Your answer should consist of the lines in the listing that hold "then".

## Supplied material
'''
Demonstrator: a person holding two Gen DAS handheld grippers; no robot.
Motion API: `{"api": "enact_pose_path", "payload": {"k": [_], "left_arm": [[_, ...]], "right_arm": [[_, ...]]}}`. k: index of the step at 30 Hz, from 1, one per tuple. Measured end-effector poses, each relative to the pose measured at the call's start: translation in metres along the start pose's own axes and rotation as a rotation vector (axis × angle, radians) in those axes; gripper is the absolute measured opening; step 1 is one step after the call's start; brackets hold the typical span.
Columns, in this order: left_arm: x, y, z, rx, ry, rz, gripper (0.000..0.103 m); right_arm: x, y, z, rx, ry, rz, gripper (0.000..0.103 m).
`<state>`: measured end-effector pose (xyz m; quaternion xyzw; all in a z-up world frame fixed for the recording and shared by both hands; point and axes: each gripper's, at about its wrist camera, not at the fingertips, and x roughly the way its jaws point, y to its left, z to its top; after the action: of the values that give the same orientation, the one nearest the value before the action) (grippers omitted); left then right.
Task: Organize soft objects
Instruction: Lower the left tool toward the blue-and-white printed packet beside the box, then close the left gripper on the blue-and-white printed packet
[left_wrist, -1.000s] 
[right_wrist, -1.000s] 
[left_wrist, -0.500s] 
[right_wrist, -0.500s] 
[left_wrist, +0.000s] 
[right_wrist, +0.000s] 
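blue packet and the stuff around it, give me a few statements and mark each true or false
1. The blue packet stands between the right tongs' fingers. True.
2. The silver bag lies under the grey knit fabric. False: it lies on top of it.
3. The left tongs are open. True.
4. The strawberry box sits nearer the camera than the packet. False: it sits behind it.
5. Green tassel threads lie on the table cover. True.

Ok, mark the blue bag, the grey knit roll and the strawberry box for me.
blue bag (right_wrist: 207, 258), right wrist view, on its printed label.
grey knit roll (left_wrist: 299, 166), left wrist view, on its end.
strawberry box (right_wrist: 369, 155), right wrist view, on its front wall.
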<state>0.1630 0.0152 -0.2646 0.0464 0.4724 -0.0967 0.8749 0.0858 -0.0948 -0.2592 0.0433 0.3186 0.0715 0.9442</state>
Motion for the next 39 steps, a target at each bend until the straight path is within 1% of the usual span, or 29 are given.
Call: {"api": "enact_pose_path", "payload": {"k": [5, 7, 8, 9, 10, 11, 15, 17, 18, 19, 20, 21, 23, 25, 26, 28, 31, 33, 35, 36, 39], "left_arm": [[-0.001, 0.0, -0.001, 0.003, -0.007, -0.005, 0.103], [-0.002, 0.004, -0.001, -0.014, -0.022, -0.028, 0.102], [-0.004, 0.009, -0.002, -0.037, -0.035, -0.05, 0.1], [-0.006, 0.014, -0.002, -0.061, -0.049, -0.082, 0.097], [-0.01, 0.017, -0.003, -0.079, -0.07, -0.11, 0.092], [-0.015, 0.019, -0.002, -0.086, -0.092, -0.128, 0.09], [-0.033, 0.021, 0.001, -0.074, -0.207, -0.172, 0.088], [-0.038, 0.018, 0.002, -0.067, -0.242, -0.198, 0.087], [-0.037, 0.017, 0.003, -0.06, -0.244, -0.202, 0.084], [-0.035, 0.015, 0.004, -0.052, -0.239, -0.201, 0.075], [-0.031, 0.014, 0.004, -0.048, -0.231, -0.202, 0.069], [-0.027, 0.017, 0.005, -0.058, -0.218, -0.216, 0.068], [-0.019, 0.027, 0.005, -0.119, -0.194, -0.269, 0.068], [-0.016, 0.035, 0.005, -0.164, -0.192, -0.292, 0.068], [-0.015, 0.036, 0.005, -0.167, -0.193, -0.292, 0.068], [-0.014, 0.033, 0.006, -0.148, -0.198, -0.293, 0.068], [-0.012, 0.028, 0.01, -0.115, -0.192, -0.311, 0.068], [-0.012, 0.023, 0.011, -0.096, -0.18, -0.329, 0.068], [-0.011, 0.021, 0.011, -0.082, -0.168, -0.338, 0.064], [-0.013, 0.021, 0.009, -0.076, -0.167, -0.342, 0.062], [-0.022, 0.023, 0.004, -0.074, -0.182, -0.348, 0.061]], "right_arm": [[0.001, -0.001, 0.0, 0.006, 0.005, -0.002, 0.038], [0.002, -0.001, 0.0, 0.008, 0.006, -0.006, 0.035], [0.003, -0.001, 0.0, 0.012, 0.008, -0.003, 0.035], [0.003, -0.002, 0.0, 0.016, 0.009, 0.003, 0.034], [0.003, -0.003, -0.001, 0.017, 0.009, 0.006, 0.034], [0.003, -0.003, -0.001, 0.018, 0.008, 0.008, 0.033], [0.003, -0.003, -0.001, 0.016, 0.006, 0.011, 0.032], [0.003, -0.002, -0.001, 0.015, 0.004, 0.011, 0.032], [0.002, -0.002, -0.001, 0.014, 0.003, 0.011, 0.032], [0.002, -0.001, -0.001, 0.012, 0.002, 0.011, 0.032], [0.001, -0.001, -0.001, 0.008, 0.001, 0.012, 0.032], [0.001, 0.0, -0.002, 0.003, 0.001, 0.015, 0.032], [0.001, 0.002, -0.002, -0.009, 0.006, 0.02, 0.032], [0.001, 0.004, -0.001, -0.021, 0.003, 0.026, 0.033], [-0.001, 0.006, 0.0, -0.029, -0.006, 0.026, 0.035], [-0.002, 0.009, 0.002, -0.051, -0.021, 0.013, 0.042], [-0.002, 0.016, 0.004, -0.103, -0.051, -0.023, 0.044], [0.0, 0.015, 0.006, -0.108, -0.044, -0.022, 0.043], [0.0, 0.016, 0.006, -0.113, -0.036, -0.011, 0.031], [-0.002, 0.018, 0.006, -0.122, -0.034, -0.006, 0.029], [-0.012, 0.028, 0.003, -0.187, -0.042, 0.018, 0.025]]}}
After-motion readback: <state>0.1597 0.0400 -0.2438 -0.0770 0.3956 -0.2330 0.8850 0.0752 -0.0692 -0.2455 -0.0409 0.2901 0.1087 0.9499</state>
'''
## Output of the task
`<state>`: measured end-effector pose (xyz m; quaternion xyzw; all in a z-up world frame fixed for the recording and shared by both hands; point and axes: each gripper's, at about its wrist camera, not at the fingertips, and x roughly the way its jaws point, y to its left, z to its top; after the action: of the values that give the same orientation, the one nearest the value before the action) (grippers omitted); left then right.
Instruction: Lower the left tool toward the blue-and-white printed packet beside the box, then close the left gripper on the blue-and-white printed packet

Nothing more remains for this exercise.